◆ Your assignment ◆
The word "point" occurs in some lines of the listing. Copy those lines.

◆ Source material ◆
**********

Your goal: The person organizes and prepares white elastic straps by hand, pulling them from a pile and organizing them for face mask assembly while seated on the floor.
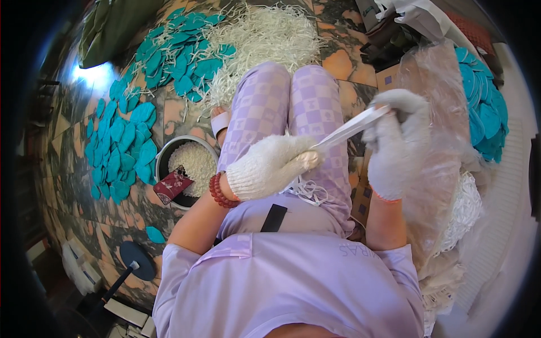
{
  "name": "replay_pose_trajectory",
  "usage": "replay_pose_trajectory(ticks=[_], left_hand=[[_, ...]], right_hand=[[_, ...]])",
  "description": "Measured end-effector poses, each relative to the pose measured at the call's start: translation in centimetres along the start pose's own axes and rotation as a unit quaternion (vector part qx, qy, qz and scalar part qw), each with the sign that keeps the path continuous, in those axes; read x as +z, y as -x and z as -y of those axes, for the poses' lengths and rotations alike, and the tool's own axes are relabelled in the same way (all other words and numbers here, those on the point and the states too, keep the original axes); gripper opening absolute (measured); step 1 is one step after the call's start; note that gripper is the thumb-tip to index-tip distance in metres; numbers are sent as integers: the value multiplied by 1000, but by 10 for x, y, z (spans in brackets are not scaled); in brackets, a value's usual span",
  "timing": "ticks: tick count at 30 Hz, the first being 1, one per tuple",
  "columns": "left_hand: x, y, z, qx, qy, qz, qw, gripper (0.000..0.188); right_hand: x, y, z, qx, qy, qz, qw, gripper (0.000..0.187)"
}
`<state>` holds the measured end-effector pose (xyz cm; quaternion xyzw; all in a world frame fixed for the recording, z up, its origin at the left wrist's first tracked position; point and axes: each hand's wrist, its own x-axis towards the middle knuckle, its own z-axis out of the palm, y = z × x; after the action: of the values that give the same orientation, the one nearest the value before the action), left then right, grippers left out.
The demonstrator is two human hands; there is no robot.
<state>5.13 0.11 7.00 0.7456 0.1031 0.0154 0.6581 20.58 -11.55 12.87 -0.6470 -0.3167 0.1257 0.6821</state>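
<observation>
My left hand [273,168], in a white knit glove with a red bead bracelet at the wrist, is closed on one end of a flat white strip [355,125]. The strip stretches up and across to my right hand [401,138], gloved the same way, whose bent fingers pinch its other end. Whether it is one strip or several together I cannot make out. On my lap, just below the hands, lies a small tangle of thin white strips [309,191]. A black rectangular piece [274,218] rests on my clothes, under my left wrist.
Flat teal oval pieces [115,141] lie in heaps on the patterned floor at left. Beyond my knees spreads a pile of white strips [270,39]. A pot [159,160] of small white pieces stands by my left leg. At right, clear plastic [431,124] covers boxes beside more teal pieces [486,121].
</observation>
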Motion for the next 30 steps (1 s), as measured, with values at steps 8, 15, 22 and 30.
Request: replay_pose_trajectory(ticks=[8,15,22,30], left_hand=[[-2,12,1,-69,288,83,951,28],[10,-1,9,-8,246,35,969,19],[-3,4,-13,-25,-10,23,999,14],[15,10,23,-20,-19,-34,999,21]], right_hand=[[-52,-14,-52,101,224,108,963,21],[-27,2,-11,73,-46,240,967,41],[-19,2,-23,99,205,510,830,38],[-11,34,-41,132,-56,289,946,21]])
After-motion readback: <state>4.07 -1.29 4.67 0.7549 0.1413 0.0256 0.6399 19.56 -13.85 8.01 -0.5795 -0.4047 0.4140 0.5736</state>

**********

◆ Response area ◆
  "description": "Measured end-effector poses, each relative to the pose measured at the call's start: translation in centimetres along the start pose's own axes and rotation as a unit quaternion (vector part qx, qy, qz and scalar part qw), each with the sign that keeps the path continuous, in those axes; read x as +z, y as -x and z as -y of those axes, for the poses' lengths and rotations alike, and the tool's own axes are relabelled in the same way (all other words and numbers here, those on the point and the states too, keep the original axes); gripper opening absolute (measured); step 1 is one step after the call's start; note that gripper is the thumb-tip to index-tip distance in metres; numbers are sent as integers: the value multiplied by 1000, but by 10 for x, y, z (spans in brackets are not scaled); in brackets, a value's usual span",
`<state>` holds the measured end-effector pose (xyz cm; quaternion xyzw; all in a world frame fixed for the recording, z up, its origin at the left wrist's first tracked position; point and axes: each hand's wrist, its own x-axis towards the middle knuckle, its own z-axis out of the palm, y = z × x; after the action: of the values that give the same orientation, the one nearest the value before the action), left then right, grippers left out.

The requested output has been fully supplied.